The last time McHale cried and hugged anyone that tightly, Ainge suspects, was Sasha during her final days. McHale left the Rockets back on November 10 after getting the call he dreaded ever since Sasha’s condition worsened earlier this fall. She was dying and needed her father. He didn’t return to the bench until Dec. 8, weeks after her death. When his daughter was born while McHale was winding down his playing career, he told Celtics teammates her name was Alexandra. The team’s longtime massage therapist was from Russia, and after overhearing this, Vladimir Shulman told McHale: “If you love her, you will call her Sasha.”
Her death, while not sudden, was unexpected. The disease is rarely fatal, according to medical experts. The cruel irony is that McHale can’t join the rest of us who are pulling our young children a bit closer after being shocked and saddened by the shooting deaths of elementary kids in Newtown.
For the most part, McHale was out of touch while away at the family home in Minnesota and at her hospital bedside. He didn’t speak to many people, with Ainge one of the exceptions. The two bonded tightly as teammates on those great Celtic teams in the ‘80s and during that time, they began to expand their families. In that competition, there was no contest. Ainge had six and now he’s a grandfather times 11. Their wives and kids grew up with each other, knew each other and therefore Ainge was afforded a peek into the McHale household, where Sasha stood.
“She had a great temperament,” Ainge said. “She was looked up to by her siblings and by her mom and dad for comfort. She was everyone’s favorite person in the family.”
While McHale was in Minnesota preparing to bury his daughter, the front door opened and in popped the entire Rockets team. One by one, the players and coaches gave him a Garnett hug. Unbeknownst to McHale, the team charter made a detour on the way to Memphis for a road game and surprised the coach the morning of the funeral. McHale didn’t know what to do or say. He did, however, know how to cry.
In McHale’s first game since his daughter’s passing, the Mavericks lined up and welcomed him back, and that’s the thing about kids. They have unifying powers unlike any other. They’re the ultimate ice-breakers, conversation starters and bonding agent. They shatter barriers and when tragedy hits, shatter lives as well. Even the most difficult and grumpiest people will cheerfully let you into their world for as long as you want if you ask about their kids. Wallets exist because of a need of a place to tuck their photos.

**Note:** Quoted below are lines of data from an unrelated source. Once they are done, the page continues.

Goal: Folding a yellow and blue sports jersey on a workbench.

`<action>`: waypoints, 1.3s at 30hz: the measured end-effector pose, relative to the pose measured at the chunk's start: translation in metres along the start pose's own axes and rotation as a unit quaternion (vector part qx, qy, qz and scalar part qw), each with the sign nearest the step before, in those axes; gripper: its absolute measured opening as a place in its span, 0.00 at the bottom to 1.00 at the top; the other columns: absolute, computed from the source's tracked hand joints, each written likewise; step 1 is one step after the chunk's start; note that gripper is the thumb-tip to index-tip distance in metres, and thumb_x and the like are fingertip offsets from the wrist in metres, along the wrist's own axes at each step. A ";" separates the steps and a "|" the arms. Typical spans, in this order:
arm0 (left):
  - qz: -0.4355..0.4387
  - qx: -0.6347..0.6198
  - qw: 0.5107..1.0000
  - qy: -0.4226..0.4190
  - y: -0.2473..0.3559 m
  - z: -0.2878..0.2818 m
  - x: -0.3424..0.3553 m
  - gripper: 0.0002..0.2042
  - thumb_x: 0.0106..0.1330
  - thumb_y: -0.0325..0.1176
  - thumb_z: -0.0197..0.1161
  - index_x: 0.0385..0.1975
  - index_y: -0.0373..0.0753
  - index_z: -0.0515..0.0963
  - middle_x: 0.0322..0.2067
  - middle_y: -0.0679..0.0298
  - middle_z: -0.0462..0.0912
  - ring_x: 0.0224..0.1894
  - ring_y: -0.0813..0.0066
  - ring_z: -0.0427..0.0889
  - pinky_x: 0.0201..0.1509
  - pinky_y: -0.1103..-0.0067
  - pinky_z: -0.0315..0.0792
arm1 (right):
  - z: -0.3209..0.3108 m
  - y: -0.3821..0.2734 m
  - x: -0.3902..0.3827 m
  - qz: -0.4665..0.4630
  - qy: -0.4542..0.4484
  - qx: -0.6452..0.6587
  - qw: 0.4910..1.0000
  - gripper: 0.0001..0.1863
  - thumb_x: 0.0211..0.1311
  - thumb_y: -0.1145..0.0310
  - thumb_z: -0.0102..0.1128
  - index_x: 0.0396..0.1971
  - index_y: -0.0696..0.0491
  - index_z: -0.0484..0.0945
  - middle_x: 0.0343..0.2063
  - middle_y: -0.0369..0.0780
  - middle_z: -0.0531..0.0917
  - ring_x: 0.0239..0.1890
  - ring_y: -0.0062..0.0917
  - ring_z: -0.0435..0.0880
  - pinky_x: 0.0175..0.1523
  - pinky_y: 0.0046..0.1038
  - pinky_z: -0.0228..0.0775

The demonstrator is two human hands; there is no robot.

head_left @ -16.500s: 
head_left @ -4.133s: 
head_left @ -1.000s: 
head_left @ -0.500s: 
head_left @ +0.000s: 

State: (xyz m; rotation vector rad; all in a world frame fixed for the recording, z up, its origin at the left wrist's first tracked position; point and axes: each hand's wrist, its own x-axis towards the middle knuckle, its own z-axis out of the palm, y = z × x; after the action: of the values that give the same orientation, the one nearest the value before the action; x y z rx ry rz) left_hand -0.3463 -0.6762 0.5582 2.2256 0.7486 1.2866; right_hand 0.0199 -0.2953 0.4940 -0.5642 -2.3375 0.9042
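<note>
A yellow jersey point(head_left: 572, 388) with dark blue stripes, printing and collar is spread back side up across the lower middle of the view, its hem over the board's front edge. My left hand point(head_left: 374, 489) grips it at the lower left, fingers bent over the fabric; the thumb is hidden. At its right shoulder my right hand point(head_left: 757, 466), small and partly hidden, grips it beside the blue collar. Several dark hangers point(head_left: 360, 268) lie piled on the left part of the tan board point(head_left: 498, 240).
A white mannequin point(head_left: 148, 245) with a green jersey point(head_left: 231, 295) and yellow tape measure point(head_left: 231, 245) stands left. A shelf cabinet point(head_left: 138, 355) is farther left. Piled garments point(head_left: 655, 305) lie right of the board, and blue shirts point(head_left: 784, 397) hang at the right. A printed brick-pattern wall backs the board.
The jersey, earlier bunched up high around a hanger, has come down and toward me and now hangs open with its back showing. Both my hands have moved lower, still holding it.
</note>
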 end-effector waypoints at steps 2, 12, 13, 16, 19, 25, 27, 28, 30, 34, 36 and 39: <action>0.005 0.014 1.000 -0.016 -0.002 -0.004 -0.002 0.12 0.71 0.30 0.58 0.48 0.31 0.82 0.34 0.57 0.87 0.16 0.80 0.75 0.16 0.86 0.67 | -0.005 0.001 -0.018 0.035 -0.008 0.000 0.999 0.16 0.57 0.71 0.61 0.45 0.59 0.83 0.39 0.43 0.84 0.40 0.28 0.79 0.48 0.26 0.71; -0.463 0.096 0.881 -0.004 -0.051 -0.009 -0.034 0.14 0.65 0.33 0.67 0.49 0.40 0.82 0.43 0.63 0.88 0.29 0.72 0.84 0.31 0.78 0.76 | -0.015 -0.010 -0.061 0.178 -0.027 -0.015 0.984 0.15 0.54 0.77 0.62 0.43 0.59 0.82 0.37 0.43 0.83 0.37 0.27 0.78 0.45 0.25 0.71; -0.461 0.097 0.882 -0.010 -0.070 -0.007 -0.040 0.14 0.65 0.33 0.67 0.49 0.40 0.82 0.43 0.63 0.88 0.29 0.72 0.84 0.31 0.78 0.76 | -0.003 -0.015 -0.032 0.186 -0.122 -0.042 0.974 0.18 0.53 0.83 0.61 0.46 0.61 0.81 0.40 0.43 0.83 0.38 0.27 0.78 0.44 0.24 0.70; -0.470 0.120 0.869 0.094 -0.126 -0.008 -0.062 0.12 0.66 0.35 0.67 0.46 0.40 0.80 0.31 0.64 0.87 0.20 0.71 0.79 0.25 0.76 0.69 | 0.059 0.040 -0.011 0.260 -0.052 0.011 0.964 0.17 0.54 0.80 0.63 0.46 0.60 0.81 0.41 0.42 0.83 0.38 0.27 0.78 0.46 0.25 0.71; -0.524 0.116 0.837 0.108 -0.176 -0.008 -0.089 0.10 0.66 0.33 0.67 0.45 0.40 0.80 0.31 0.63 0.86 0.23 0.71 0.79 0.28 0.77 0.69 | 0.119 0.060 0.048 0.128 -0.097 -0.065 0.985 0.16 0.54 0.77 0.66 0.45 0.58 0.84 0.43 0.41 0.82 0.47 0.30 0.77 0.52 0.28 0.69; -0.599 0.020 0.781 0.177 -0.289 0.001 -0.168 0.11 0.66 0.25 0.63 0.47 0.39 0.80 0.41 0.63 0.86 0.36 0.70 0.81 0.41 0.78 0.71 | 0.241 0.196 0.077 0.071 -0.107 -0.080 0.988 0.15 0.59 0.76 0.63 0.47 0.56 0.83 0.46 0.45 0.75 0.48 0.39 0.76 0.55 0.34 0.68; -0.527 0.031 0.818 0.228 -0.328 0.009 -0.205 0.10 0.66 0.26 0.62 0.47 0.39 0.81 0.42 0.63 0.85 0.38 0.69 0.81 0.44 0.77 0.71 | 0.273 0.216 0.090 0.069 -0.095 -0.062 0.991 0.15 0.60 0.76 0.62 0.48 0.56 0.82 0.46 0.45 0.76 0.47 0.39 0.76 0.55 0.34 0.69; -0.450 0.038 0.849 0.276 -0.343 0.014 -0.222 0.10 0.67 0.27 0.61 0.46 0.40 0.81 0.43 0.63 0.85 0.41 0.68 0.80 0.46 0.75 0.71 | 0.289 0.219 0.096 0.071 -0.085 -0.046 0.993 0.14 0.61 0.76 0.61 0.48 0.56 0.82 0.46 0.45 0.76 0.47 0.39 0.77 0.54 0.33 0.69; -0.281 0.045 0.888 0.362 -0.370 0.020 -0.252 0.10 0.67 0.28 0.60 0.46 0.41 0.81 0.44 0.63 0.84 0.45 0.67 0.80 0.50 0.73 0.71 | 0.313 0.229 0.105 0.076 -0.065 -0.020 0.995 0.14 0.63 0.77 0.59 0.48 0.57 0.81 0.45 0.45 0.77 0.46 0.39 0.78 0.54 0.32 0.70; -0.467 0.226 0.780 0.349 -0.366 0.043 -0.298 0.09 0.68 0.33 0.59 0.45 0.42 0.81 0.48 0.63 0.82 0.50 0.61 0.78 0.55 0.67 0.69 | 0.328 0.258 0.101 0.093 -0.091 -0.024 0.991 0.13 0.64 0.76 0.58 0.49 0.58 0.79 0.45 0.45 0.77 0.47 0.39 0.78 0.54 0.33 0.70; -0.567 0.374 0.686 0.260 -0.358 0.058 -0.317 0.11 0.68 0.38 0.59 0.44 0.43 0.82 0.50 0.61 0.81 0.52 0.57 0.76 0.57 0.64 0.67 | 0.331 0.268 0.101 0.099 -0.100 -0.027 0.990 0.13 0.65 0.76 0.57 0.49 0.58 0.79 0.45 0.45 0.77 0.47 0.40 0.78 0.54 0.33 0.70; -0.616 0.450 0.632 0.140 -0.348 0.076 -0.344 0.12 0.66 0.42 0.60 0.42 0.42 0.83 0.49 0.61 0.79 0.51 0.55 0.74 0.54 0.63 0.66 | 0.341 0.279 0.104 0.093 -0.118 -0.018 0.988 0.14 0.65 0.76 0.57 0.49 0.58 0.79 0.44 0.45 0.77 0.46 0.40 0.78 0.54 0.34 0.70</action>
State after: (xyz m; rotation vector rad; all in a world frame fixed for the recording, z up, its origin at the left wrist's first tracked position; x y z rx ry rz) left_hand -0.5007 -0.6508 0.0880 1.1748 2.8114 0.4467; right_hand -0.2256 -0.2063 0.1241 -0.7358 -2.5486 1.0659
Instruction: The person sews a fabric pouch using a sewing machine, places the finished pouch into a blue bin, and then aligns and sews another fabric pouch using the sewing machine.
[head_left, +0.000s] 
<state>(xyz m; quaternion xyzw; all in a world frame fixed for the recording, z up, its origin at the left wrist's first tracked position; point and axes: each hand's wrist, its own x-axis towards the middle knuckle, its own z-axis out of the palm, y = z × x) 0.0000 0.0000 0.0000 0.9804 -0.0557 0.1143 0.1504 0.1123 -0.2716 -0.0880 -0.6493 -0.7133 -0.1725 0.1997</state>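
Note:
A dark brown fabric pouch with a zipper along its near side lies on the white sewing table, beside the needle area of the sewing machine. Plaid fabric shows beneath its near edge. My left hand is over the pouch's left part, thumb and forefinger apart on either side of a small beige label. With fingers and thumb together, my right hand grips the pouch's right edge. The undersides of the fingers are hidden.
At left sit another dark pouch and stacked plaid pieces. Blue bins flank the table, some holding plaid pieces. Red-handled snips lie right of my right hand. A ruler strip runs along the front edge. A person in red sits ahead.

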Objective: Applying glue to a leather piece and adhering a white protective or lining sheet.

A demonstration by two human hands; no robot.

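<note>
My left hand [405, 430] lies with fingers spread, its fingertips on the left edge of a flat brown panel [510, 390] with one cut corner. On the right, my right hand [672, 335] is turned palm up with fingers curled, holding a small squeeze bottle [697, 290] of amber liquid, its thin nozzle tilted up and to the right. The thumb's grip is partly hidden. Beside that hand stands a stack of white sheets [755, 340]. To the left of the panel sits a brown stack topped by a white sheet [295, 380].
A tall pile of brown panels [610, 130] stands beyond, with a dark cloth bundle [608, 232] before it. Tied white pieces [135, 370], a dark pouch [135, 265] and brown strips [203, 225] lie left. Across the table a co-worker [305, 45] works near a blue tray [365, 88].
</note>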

And so the NBA, to this day, continues to gather around McHale much the way the country is tying a ribbon around Newtown. We can’t relate but we can feel. We don’t experience that kind of pain but it hurts just the same.
“The world is small,” said Ainge. “It’s almost like a village where everyone calls home. I don’t know what the families are going through because I haven’t been there, but I do have kids so I can imagine how challenging it must be. You never overcome, you never fill that hole. You just move on.”
At first Ainge thought McHale would sit out the season. Then Ainge realized he underestimated the therapeutic powers of normalcy and being among people and in an atmosphere that can serve to soothe.
“Kevin and his wife Lynn are strong people and will be shining examples to others,” said Ainge. “They may not see that through their heartbreak right now but I believe eventually they will, and they need to be, for their family and other families going through this.”
McHale and the Rockets paid a visit to New York, not far away from Newtown, to play the Knicks in a game famous for Jeremy Lin’s return to the place that made him a folk hero. The real dramatic comeback, though, was by a coach hauling around a heavy heart and was too choked up to reveal how much it weighed.